No Magic, no supernatural stuff.
Does this make reality more or less interesting to you?
No crystals, no good luck charms, no prayer fulfillment. Nothing but physics and repeatable cause and effect. Mundane reality. Is this good enough or do you need more?
Is it possible to be happy without the other stuff?
Gun racks, torture camps, and unprovoked wars, fought by the Kind Kompassionate Konservatives. They save lives of fertilized eggs, while taking lives of women and kids. The voices of God, in their heads, to win these wars, tell them to kill for Christ. Some kill their congregations (Jonestown, and Heavens Gate) in order to swiftly get to heaven.
Organizations of White Supremacy, KKK, and even Aryan Nation, tout Christianity, as a terminus to the teachings of Jesus.
The Middle East is was built into a powder keg by their presidents (who wouldn't have got there without a lot of religious support), and that powder keg, according to their holy scriptures, will be the detonation point of Armageddon (a war that will wipe out humanity), and rature to heaven (perhaps by being physically blown to heaven by an atomic bomb). Like Dr. Strangelove, they relish the idea of nuking the world, with them in it.
They rail against the al Qaeda, which has warped their religion into terrorism (but isn't fighting the terrorism also a form of terrorism?).
This is not just an issue of creation....it is an issue of living, and an issue of ending life.
To the theists, God's environment was made just for them, and they plan to leave behind a toxic waste dump where God's beautiful nature once stood.

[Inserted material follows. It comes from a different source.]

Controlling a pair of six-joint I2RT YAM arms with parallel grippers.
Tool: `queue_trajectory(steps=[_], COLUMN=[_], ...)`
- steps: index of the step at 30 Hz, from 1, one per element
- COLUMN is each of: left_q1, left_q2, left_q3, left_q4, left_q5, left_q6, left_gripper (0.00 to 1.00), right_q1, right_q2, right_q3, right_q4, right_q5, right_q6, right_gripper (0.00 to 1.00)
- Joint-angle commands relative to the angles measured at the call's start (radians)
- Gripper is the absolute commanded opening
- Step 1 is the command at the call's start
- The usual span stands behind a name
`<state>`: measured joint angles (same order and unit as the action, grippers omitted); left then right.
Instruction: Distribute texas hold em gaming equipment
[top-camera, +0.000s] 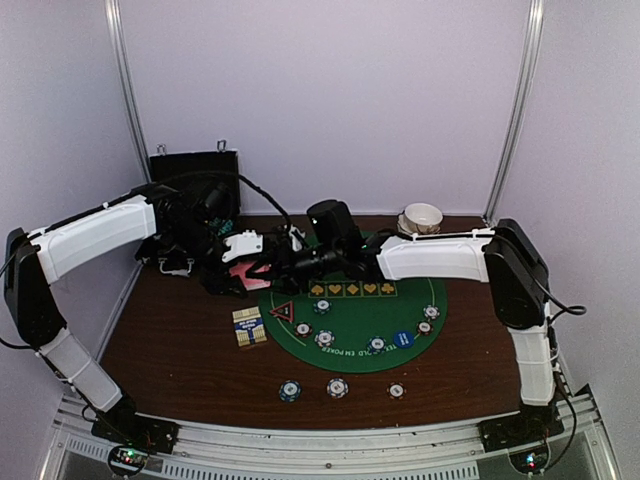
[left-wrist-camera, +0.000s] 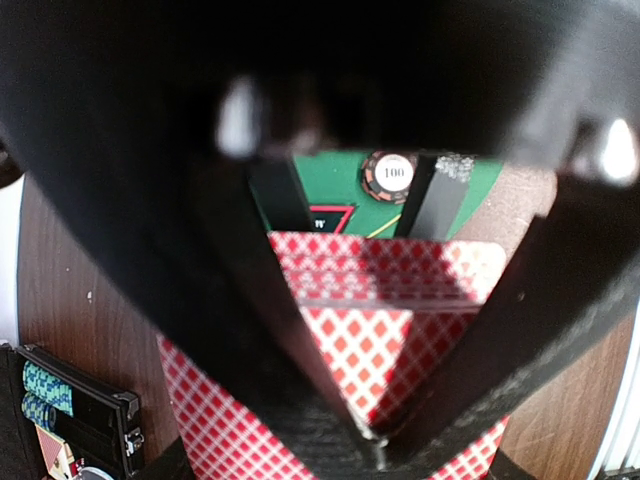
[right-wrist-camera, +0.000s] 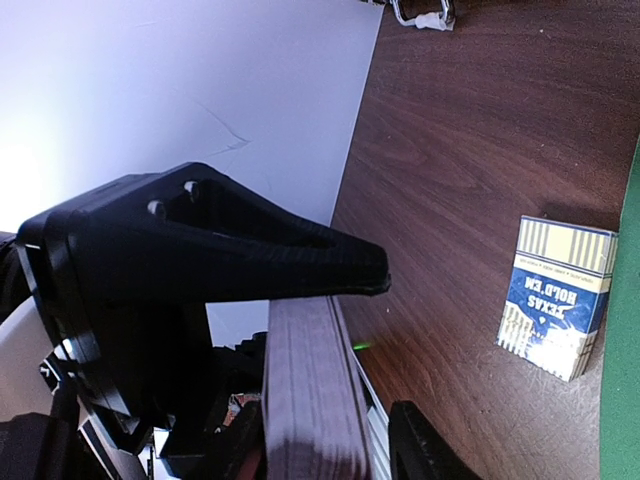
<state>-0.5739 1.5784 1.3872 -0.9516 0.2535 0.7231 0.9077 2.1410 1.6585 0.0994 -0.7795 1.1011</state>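
My left end effector (left-wrist-camera: 355, 230) is clamped on the pink-backed playing cards (left-wrist-camera: 400, 300), held above the tabletop (top-camera: 180, 340) near the left rim of the green mat (top-camera: 350, 330). My right end effector (right-wrist-camera: 392, 350) stands parted, its jaws straddling the deck's edge. Poker chips (top-camera: 325, 338) lie on the mat, and a card box (top-camera: 249, 326) sits just beside it.

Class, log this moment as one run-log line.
left hand: holds card deck | right hand: astride deck edge, grip unclear

Black case (top-camera: 194, 166) stands back left, white bowls (top-camera: 422, 217) back right.
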Motion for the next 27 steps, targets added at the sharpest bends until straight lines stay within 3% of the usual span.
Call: queue_trajectory(steps=[1, 27], left_q1=[-0.001, -0.001], left_q2=[-0.005, 0.006], left_q3=[0.015, -0.001], left_q4=[0.038, 0.022], left_q5=[0.017, -0.025], left_q6=[-0.005, -0.001], left_gripper=[0.65, 0.59], right_q1=[-0.009, -0.036], right_q2=[-0.06, -0.15], right_q3=[-0.032, -0.089], right_q4=[-0.037, -0.055], right_q5=[0.014, 0.002], right_q6=[-0.024, -0.022], right_gripper=[0.41, 0.3])
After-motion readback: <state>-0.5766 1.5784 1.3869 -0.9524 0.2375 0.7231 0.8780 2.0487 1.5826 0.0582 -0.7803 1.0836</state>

Theists doggedly support any notion that they are right....holding up the shroud of Turin as proof of Jesus. They seek proof of their religion, no matter what, and they don't listen to counter-prove that denies it. For example, the shroud of Turin can't be real because radioactive dating shows that it is simple not old enough. Scientists don't behave that way. Scientists are willing to change their opinions and theories when enough facts surface to change their minds. Scientists do not push an agenda, they merely choose the most logical path currently known.
So, theists doggedly assert that their evidence is right, though proven wrong, and they will not change their minds. Scientists, on the other hand, change when they have to. There is no doubt that scientists would support theology if they felt that it was right.